Carve-outs of Interest to Discretionary Asset Managers of Institutional ERISA Investors
The 2015 Proposed Rule contains a number of carve-outs intended to address comments to the 2010 Proposed Rule which argued that the proposal would result in too many additional burdens in the institutional asset management space without any corresponding benefits. We briefly summarize these below.
- Transactions with plan fiduciaries with financial expertise. This carve-out permits “counterparties” to sophisticated plans to make recommendations to the fiduciaries of those plans without the counterparties themselves becoming fiduciaries. Although not explicit in the text of the rule itself, the intent of the carve-out is to allow, for example, an asset manager to recommend investment funds to institutional clients without the concern that a sales pitch itself would result in ERISA fiduciary status. There are two general ways to confirm if the plan fiduciary who receives the counterparty’s recommendation is sophisticated for this purpose: one path that depends on whether the fiduciary is responsible for managing at least $100 million in employee benefit plan assets, and another that depends on obtaining certain written representations from the fiduciary to the effect that the fiduciary is not relying on the counterparty to provide impartial investment advice.
- Swap and security-based swap transactions. In response to a common criticism of the 2010 Proposed Rule, the 2015 Proposed Rule contains a carve-out intended to clarify that a person who is a counterparty to an employee benefit plan in connection with a swap or security-based swap will not become a fiduciary to the plan merely by complying with the counterparty’s obligations under the Dodd-Frank business conduct standards.

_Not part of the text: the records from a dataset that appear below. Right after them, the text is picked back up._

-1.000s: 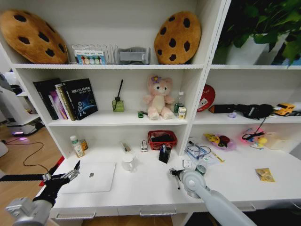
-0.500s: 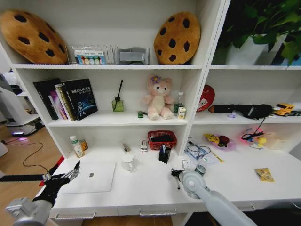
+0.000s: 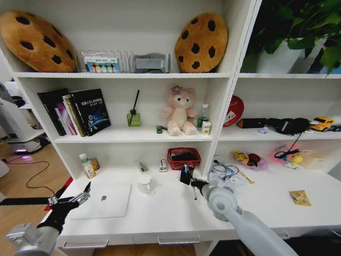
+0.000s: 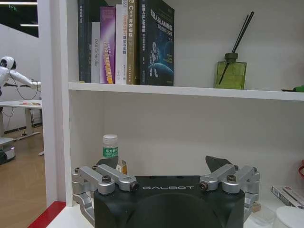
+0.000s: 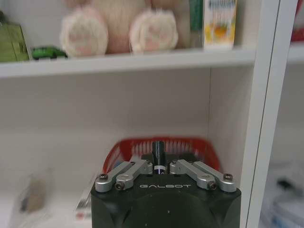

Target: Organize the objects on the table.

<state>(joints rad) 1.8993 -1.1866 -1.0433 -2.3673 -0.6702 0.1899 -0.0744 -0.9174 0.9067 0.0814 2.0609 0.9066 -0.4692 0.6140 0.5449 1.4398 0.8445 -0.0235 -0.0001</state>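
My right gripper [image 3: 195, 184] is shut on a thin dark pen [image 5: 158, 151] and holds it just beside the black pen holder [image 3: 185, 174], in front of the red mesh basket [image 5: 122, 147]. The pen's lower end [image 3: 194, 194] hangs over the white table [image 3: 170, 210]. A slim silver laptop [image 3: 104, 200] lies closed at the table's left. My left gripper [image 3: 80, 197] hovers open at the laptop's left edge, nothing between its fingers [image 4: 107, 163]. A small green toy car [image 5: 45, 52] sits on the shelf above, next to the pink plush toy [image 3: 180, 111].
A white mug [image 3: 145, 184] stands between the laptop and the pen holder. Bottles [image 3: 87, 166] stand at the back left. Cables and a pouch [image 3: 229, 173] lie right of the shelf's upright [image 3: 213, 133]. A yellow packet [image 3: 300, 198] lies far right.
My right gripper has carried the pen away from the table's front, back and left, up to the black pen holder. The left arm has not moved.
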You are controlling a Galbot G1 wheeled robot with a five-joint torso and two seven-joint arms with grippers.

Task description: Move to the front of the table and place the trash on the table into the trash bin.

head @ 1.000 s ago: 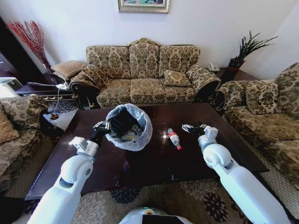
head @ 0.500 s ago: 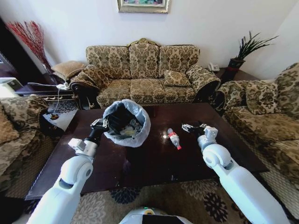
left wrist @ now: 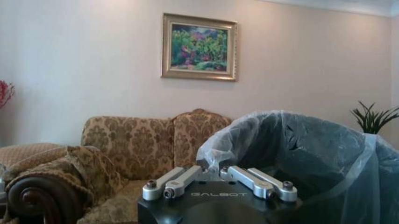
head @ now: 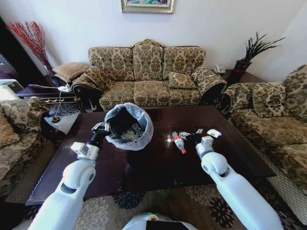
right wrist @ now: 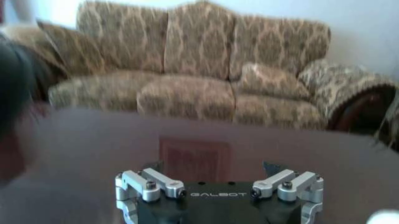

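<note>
I'm parked at the near long edge of the table, so the drive-up part looks done.

The trash bin stands on the tabletop toward the far-left part, tipped with its mouth toward me. My left gripper has the bagged rim pinched; in the left wrist view the fingers are drawn together against the plastic liner. Inside the bin I can make out some scraps, so part of the clearing seems finished.

Left to clear: the small clear bottle with the red label, lying flat near the middle of the table, between the bin and my right arm. There is a small shiny scrap just beside it, toward the bin. A white crumpled bit lies toward the far-right part of the top.

My right gripper hovers low just beside the bottle, on its right-hand side. In the right wrist view the fingers are spread wide, with nothing between them.

My read: more than halfway, with the bottle and at least two scraps outstanding.
</note>
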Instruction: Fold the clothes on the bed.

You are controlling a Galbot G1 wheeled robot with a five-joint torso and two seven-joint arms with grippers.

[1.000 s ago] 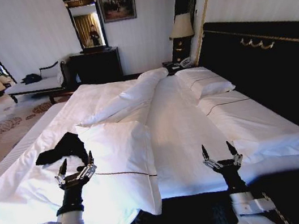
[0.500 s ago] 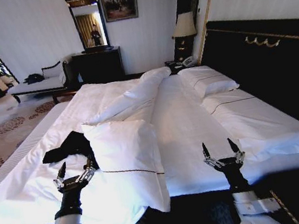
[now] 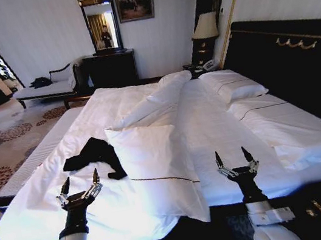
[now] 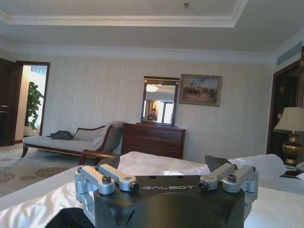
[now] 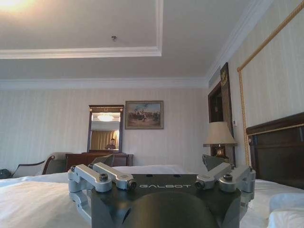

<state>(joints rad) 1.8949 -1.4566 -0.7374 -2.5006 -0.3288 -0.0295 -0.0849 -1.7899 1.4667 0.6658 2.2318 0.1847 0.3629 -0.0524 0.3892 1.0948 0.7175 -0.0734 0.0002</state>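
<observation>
Both grippers, left (image 3: 79, 181) and right (image 3: 231, 157), hover spread-fingered and empty at the bed's (image 3: 224, 131) near edge, seemingly ready, the crumpled shirt (image 3: 95, 155) just beyond the left.

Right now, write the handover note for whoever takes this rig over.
Left claw: open, holding nothing, raised over the near edge of the bed, just short of the T-shirt.
Right claw: open, holding nothing, raised over the near edge of the bed toward the headboard side.
T-shirt: a crumpled black heap on the white duvet, beside a pillow, ahead of the left claw and apart from it.
Done: nothing on the shirt; it is unfolded and ungrasped.
Left: reach it, spread it flat, fold it.
</observation>
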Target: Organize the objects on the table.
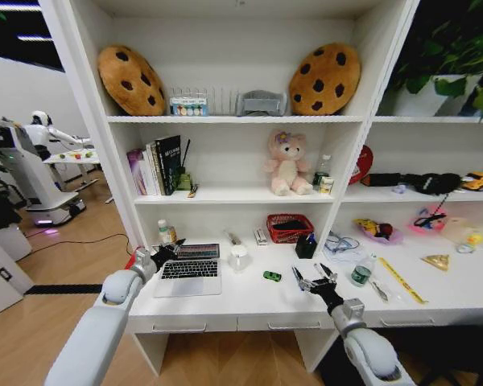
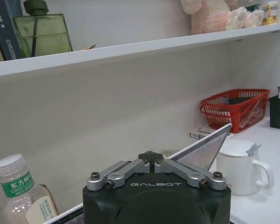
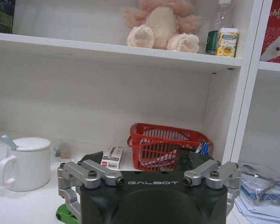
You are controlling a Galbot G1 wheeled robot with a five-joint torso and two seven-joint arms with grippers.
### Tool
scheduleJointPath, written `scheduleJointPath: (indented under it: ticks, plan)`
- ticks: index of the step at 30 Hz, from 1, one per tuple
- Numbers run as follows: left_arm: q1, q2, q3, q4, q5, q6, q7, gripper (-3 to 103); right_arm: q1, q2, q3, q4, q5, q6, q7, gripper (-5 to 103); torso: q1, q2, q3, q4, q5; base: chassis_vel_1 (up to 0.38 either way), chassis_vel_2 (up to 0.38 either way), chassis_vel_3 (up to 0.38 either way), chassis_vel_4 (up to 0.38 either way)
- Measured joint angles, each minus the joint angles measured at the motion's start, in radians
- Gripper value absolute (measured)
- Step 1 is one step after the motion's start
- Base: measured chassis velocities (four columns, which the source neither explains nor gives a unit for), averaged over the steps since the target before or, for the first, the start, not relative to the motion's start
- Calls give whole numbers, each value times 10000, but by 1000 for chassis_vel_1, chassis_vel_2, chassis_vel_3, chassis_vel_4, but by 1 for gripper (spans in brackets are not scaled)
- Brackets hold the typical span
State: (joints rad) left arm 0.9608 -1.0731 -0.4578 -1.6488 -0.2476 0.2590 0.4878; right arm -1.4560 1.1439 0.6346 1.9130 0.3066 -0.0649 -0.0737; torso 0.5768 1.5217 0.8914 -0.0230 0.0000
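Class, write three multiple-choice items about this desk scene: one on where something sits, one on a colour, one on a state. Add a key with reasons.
1. Where is the green toy car?
A. on the desk, between the laptop and the right gripper
B. inside the red basket
C. on the shelf beside the teddy bear

2. What colour is the basket at the back of the desk?
A. blue
B. red
C. yellow

3. In what state is the laptop?
A. closed flat
B. open, keyboard showing
C. standing on its edge

Key: 1 A, the car lies on the desktop right of the laptop, left of the right gripper. 2 B, its wire mesh is red. 3 B, the keys and raised screen show by the left gripper.
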Motion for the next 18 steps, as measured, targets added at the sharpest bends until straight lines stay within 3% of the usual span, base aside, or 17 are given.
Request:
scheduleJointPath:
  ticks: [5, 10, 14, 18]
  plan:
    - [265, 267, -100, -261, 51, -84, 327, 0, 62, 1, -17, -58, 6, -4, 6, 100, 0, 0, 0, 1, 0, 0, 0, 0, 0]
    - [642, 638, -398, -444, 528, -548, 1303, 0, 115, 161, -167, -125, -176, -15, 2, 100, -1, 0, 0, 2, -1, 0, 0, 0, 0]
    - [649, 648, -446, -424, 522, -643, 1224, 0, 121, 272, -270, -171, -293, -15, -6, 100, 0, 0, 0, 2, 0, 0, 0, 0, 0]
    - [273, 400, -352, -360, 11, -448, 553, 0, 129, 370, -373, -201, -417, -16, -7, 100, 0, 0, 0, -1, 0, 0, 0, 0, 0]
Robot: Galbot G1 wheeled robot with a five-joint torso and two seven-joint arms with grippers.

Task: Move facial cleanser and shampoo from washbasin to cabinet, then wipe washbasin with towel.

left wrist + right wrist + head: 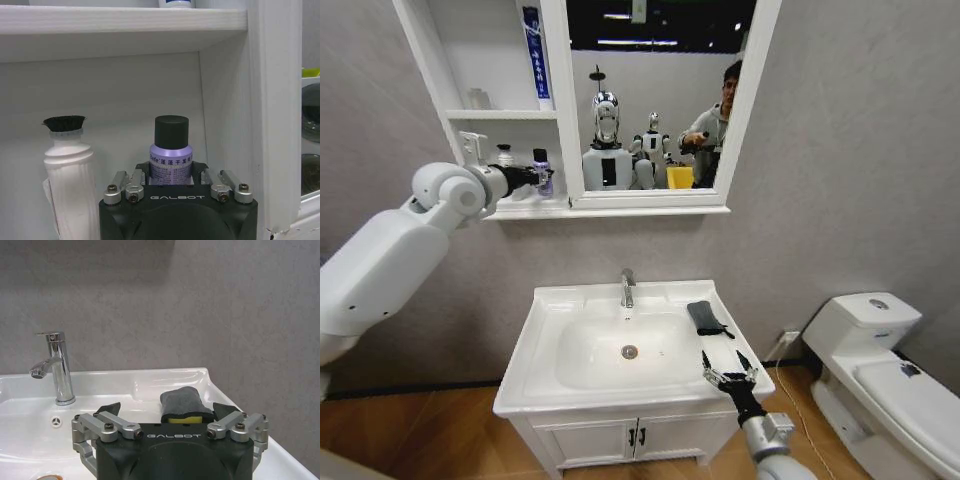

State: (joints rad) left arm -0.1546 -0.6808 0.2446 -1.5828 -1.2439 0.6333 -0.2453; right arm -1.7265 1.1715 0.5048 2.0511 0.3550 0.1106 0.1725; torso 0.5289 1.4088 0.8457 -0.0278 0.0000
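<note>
Our left claw [171,176] grips an upright purple bottle [171,162], cap up, on the cabinet [510,208] shelf. Our right claw [728,372] hovers wide over the washbasin [545,345], near the towel [707,318].

Head cam sits high, looking forward and down at the whole washbasin [635,350], plus the cabinet [500,115] and mirror [655,95] above it. Left wrist cam is right up close, facing into the cabinet's lower shelf at a purple bottle [171,157] that the head view also catches. Right wrist cam hovers low over the basin's front corner, facing the tap [54,365], towel [183,405] and wall, all shared with the head view.
</note>
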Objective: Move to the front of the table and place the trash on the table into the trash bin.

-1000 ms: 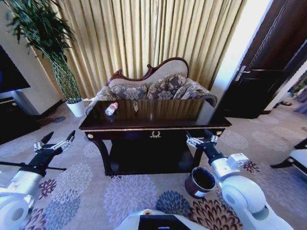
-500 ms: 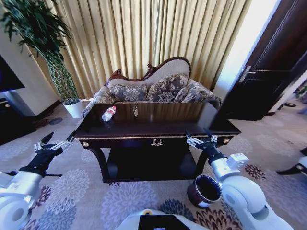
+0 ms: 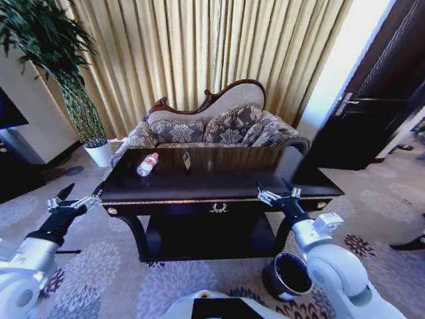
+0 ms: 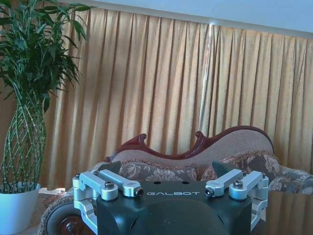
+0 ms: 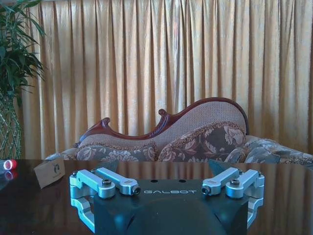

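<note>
The robot faces the table point(image 3: 219, 176) head-on, so the approach looks about finished, while the clearing itself hasn't started. The bottle point(image 3: 147, 164) lies on its side at the tabletop's upper left, a small wrapper point(image 3: 186, 160) just to its right, both untouched. The trash bin point(image 3: 287, 276) stands on the carpet at lower right, beside the table's leg. The left gripper point(image 3: 74, 200) hovers at the left edge, short of the table corner, fingers spread wide and empty. The right gripper point(image 3: 277, 193) hangs at the front edge, equally wide, holding nothing. Every pickup is left to do.
</note>
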Robot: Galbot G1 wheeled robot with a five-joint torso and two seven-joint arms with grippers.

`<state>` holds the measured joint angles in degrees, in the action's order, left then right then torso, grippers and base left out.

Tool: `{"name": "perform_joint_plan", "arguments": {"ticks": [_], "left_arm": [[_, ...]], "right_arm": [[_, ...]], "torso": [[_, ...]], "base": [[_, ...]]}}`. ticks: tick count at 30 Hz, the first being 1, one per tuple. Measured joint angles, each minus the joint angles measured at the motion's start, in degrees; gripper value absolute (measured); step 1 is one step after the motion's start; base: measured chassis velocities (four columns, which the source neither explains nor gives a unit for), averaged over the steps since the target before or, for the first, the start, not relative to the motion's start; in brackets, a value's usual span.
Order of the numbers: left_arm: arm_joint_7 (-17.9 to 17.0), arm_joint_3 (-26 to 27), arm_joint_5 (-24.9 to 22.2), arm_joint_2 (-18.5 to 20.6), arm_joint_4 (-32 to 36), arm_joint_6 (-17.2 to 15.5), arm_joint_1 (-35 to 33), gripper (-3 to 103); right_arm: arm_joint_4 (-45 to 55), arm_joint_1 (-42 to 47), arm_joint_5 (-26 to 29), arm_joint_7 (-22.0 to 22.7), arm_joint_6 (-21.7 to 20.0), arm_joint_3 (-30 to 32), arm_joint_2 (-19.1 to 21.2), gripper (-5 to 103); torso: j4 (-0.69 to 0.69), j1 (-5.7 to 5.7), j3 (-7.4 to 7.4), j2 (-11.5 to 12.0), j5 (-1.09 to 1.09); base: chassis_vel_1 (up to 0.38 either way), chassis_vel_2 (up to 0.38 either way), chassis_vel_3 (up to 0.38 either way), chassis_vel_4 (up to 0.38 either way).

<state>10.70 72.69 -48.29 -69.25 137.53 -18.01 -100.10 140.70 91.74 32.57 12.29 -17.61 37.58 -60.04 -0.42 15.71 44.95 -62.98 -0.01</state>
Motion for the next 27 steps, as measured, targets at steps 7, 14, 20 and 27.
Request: {"name": "perform_joint_plan", "arguments": {"ticks": [7,14,20,27], "left_arm": [[0.0,-0.1,0.0,-0.2,0.1,0.0,0.0,100],[0.0,0.1,0.0,-0.7,0.5,0.1,-0.8,100],[0.1,0.3,0.1,-1.8,1.4,0.1,-1.4,100],[-0.1,0.1,0.8,-2.9,2.2,-0.5,-0.9,100]], "right_arm": [[0.1,0.2,-0.3,0.1,0.0,-0.4,0.0,100],[0.3,-0.5,1.5,0.2,-0.7,-1.6,2.3,100],[-0.3,-5.3,8.3,0.4,-2.4,-3.0,9.0,100],[-3.3,-13.8,14.6,0.4,-4.8,-6.1,16.2,100]], "torso": [[0.0,0.0,0.0,0.0,0.0],[0.0,-0.01,0.0,0.0,0.0],[0.0,-0.01,0.0,0.0,0.01],[0.0,-0.01,0.0,0.0,0.0]], "base": [[-0.058,0.067,0.071,-0.074],[0.0,0.0,0.0,0.0],[0.0,0.0,0.0,0.0],[0.0,0.0,0.0,0.0]]}}
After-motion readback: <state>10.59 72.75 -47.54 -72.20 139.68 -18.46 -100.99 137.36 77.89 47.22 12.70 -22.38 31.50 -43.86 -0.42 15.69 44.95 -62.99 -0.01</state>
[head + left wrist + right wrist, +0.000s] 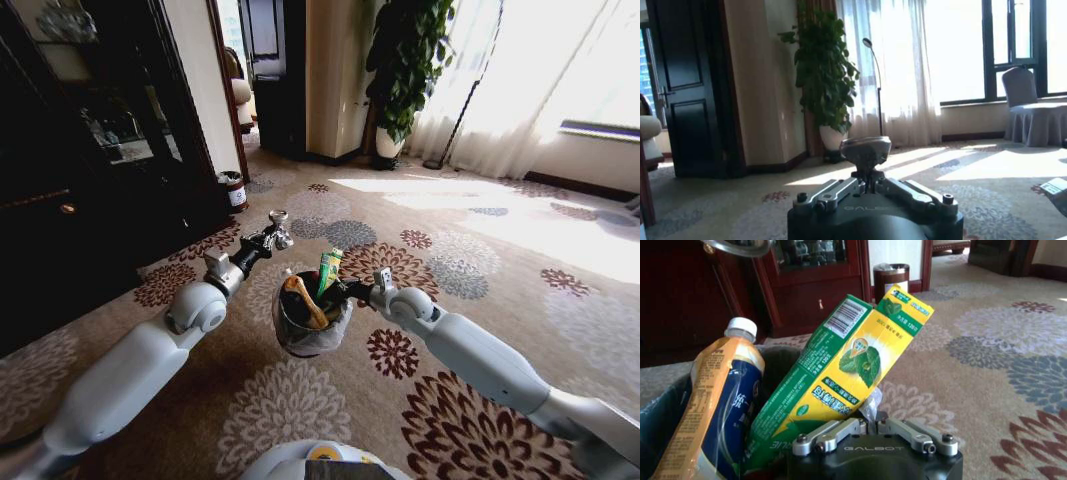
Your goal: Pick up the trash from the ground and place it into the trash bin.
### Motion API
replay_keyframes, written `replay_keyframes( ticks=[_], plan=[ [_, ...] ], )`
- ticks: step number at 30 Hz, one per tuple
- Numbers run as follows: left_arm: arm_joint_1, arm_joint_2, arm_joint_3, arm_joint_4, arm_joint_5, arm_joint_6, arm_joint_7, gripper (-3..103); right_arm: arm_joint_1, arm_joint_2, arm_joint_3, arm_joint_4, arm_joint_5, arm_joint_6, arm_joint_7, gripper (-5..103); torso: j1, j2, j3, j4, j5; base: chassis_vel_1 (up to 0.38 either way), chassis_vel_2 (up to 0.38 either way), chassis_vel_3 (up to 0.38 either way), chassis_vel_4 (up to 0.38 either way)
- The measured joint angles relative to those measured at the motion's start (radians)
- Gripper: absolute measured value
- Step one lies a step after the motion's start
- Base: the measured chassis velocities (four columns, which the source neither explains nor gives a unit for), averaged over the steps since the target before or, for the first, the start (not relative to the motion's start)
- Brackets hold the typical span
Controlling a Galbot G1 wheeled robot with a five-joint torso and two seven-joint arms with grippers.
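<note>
Sunlight is pouring through sheer white curtains [500,70] onto a floral patterned carpet [470,250]. A leafy potted plant [405,70] is standing beside a dark door [270,60]; a dark wooden cabinet [90,150] is lining the left.

Trash bin [310,335] on patterned carpet [480,250]

Head camera looks down over both arms; wrist cameras face outward, sharing the carpet [480,250]

The green and yellow box [840,385] hides the right gripper's [870,417] fingers, and the bottle [710,405] gets cut off at the picture's edge.
</note>
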State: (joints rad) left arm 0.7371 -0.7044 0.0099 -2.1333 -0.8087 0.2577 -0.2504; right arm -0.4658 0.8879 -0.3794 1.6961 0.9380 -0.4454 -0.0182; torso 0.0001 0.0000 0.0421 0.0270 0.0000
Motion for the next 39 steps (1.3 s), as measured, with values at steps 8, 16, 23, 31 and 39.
replay_keyframes(
  ticks=[8, 16, 23, 31, 39],
  plan=[
    [-0.040, -0.096, 0.200, -0.024, -0.054, 0.061, -0.107, 2, 0.031, 0.004, -0.021, 0.010, 0.012, -0.011, 0.000, 3, 0.000, 0.000, 0.000, -0.0006, -0.0002, 0.000, 0.000, 0.000, 0.000],
    [0.007, -0.101, 0.238, -0.022, -0.053, 0.073, -0.157, 2, 0.037, -0.020, -0.007, 0.017, 0.025, -0.018, 0.001, 3, 0.000, 0.000, 0.000, -0.0002, 0.0000, 0.000, 0.000, 0.000, 0.000],
    [0.001, -0.108, 0.234, -0.004, -0.014, 0.052, -0.139, 10, 0.041, -0.017, -0.013, 0.023, 0.037, -0.022, 0.001, 3, 0.000, 0.000, 0.000, -0.0002, 0.0000, 0.000, 0.000, 0.000, 0.000],
    [0.033, -0.085, 0.219, -0.076, 0.092, 0.023, -0.138, 42, 0.049, -0.017, -0.017, 0.016, 0.047, -0.026, 0.000, 3, 0.000, 0.000, 0.000, -0.0002, -0.0001, 0.000, 0.000, 0.000, 0.000],
    [0.070, -0.075, 0.191, -0.103, 0.126, 0.011, -0.139, 70, 0.053, -0.011, -0.033, 0.015, 0.054, -0.029, 0.000, 3, 0.000, 0.000, 0.000, -0.0002, 0.0000, 0.000, 0.000, 0.000, 0.000]
  ],
)
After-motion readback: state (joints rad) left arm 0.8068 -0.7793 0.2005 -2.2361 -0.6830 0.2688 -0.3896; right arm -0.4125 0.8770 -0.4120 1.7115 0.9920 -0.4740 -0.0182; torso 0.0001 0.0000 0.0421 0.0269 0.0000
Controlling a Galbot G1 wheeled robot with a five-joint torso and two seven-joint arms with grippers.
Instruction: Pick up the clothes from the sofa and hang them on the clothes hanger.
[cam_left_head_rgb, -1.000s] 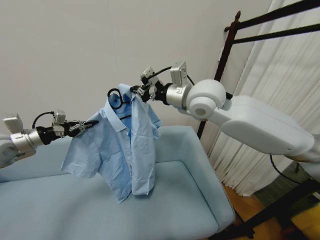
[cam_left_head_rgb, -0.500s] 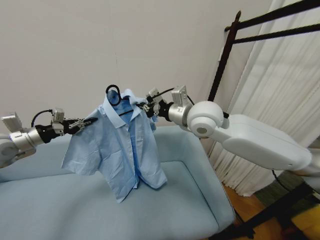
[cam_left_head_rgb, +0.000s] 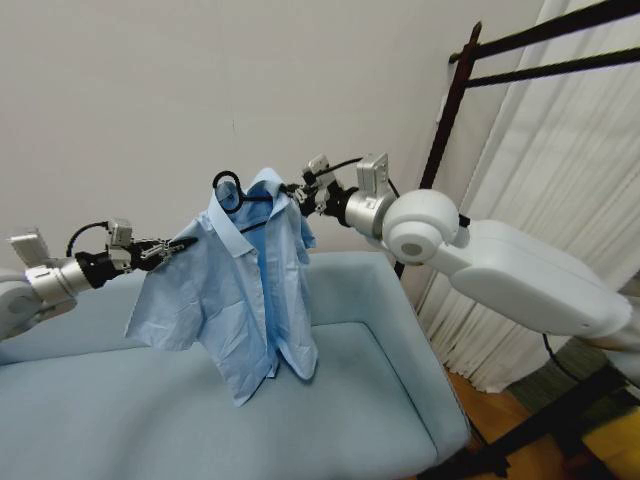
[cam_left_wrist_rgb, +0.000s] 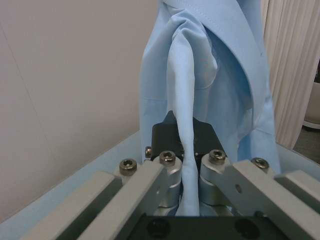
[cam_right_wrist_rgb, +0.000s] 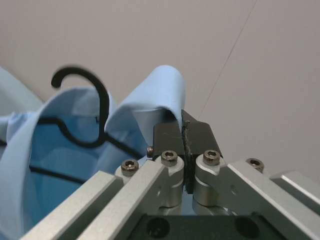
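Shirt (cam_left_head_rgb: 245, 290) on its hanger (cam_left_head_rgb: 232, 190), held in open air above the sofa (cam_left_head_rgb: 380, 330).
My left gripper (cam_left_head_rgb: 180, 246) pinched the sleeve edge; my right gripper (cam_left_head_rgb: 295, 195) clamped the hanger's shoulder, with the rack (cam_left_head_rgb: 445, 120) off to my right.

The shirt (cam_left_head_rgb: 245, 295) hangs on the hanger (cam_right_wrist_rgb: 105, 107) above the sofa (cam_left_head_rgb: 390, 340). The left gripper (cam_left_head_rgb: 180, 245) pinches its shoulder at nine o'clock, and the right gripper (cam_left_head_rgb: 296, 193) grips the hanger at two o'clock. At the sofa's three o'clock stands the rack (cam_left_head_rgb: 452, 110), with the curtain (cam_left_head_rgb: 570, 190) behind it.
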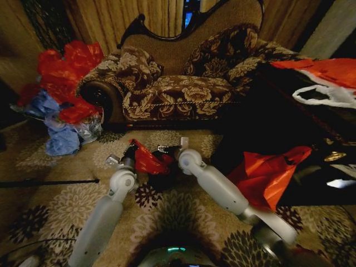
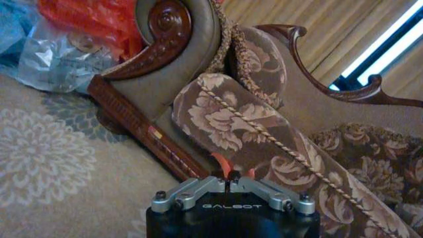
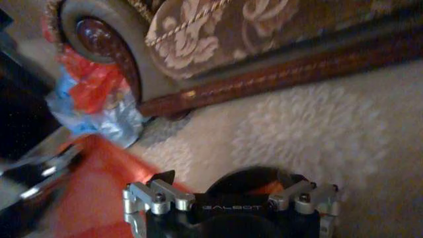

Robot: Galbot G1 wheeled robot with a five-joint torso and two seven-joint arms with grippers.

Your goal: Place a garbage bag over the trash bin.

- Valuation agents to “plan asset” funds . Finally, the 2015 Proposed Rule clarifies that persons providing appraisals, fairness opinions or statements of value to pooled investment vehicles that hold “plan assets” will not become ERISA fiduciaries under the proposed rule.
Other Notable Provisions
In addition to the carve-outs we address here, the 2015 Proposed Rule and related prohibited transaction exemptions contain a number of other carve-outs intended, among other things, to make the proposal workable in the context of retail brokerage and asset management, to preserve existing distinctions between investment advice and investment education, and to clarify that ESOP appraisers will not be treated as fiduciaries under the 2015 Proposed Rule (but should expect additional guidance from the DOL governing their conduct).